_TASK DIRECTIONS_: Could you copy every line of the data that contains the word "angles"?

_PROVIDED DATA_:
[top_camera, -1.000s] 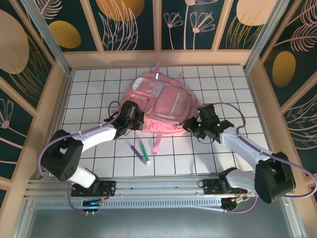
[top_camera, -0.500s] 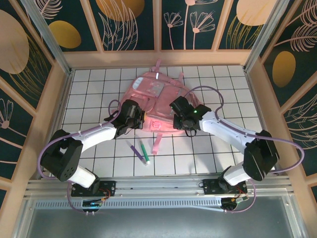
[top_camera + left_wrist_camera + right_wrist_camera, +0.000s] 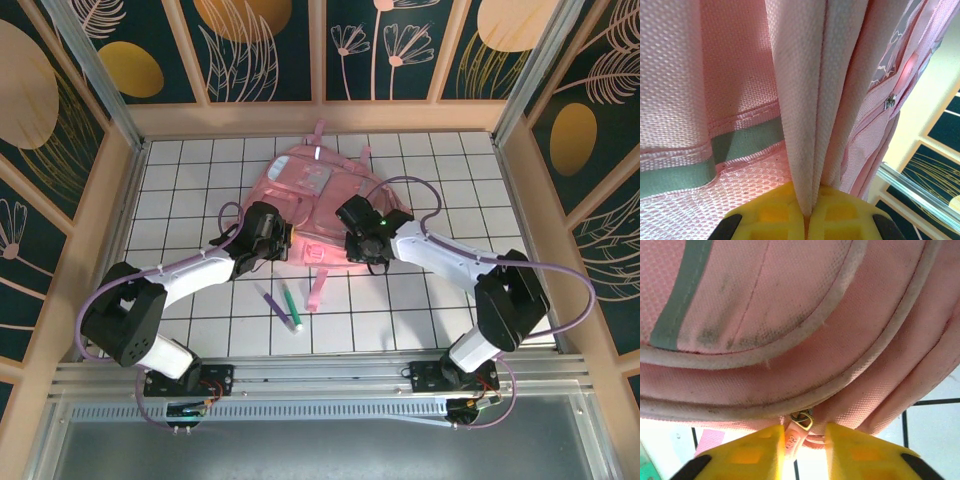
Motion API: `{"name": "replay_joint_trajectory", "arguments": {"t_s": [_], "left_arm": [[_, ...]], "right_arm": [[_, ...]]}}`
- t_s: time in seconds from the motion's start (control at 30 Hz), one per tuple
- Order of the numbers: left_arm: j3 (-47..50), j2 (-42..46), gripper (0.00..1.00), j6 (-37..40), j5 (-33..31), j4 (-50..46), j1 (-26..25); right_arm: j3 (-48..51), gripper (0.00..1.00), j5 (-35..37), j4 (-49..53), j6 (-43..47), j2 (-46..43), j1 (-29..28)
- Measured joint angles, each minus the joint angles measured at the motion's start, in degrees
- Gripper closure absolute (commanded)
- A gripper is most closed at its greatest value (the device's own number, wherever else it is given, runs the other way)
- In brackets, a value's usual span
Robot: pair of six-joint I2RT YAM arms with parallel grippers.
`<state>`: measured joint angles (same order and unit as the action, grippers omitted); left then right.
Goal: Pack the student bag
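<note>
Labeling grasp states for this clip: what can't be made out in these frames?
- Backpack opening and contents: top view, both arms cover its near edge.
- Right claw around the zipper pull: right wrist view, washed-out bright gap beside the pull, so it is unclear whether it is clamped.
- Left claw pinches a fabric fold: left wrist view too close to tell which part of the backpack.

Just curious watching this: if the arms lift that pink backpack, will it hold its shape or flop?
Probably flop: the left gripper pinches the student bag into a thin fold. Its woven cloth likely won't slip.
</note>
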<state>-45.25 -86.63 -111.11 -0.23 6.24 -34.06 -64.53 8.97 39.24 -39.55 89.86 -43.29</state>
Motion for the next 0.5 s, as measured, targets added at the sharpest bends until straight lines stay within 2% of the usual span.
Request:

_PROBLEM SOLUTION_:
- Measured joint angles, each minus the joint angles measured at the motion's start, in degrees
`<state>`: measured joint angles (same order and unit as the action, grippers omitted); left then right.

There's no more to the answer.